Le bras de fer entre les enseignants et les autorités malgaches se poursuit. Malgré la rencontre organisée hier par la Présidence de la Refondation au ministère de l’Éducation nationale à Anosy, la reprise des cours reste incertaine.
« Nous sommes ouverts au dialogue, mais tant que nos demandes ne seront pas concrètement satisfaites, les classes ne reprendront pas », a affirmé Mahatoky, représentant syndical, à l’issue de la réunion.
Une avancée dans les négociations
Les enseignants ont toutefois pu présenter un projet de protocole d’accord à la ministre de l’Éducation nationale.

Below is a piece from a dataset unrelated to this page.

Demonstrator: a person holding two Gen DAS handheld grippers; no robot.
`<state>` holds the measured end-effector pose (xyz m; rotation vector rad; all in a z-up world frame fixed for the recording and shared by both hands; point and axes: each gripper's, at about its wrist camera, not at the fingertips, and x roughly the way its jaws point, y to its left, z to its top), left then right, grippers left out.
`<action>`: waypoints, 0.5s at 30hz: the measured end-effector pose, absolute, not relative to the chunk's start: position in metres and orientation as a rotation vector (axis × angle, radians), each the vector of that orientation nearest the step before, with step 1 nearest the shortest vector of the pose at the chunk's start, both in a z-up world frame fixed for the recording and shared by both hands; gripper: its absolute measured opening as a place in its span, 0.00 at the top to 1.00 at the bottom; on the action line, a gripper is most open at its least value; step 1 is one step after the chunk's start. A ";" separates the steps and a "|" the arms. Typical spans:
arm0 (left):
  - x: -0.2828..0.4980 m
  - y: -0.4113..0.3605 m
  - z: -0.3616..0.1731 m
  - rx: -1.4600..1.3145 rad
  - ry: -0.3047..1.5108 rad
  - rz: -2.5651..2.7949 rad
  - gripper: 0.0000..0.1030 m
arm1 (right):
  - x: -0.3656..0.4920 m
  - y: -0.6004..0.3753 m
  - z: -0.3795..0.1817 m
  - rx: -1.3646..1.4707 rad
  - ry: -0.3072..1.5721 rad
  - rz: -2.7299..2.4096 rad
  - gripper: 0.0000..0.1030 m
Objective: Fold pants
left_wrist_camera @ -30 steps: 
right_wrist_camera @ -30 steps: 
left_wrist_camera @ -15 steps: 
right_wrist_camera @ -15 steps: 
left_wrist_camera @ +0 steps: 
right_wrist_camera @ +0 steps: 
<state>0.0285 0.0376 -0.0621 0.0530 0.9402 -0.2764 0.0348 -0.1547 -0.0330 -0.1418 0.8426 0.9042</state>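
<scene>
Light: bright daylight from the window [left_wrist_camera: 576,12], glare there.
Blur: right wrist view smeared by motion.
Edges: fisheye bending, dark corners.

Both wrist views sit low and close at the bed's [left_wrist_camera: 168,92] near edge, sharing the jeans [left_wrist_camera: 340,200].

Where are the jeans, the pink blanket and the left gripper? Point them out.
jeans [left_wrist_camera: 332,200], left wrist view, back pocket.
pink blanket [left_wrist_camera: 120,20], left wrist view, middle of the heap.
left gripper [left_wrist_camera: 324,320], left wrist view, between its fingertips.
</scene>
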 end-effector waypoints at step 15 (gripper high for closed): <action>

Une réunion regroupant l’ensemble des syndicats et groupes d’enseignants est prévue aujourd’hui pour harmoniser les propositions et aboutir à un texte commun. Ce protocole visera à répondre aux revendications principales et, une fois signé par toutes les parties, devrait marquer la fin de la crise actuelle.
Suivi et évaluation
Une commission de suivi et d’évaluation, composée de représentants des enseignants et de l’administration, sera mise en place pour garantir la mise en œuvre rapide des engagements figurant dans le protocole.
Les établissements maintiennent la fermeture
La majorité des enseignants soutient la prolongation de la suspension des cours. Au lycée d’Andoharanofotsy, qui avait rouvert lundi, les enseignants ont décidé hier lors d’une assemblée générale de continuer le mouvement de protestation et de fermer l’établissement. D’autres écoles ont pris des décisions similaires, renforçant le mouvement à travers le pays.
Les revendications des enseignants
Les principales demandes portent sur l’augmentation des indemnités de logement et de fournitures scolaires, la régularisation des enseignants contractuels en attente d’intégration, et l’ouverture de nouveaux postes budgétaires. Ces revendications, exprimées depuis plusieurs années, n’ont toujours pas trouvé de solution durable, ce qui explique l’intensification du mouvement ces dernières semaines.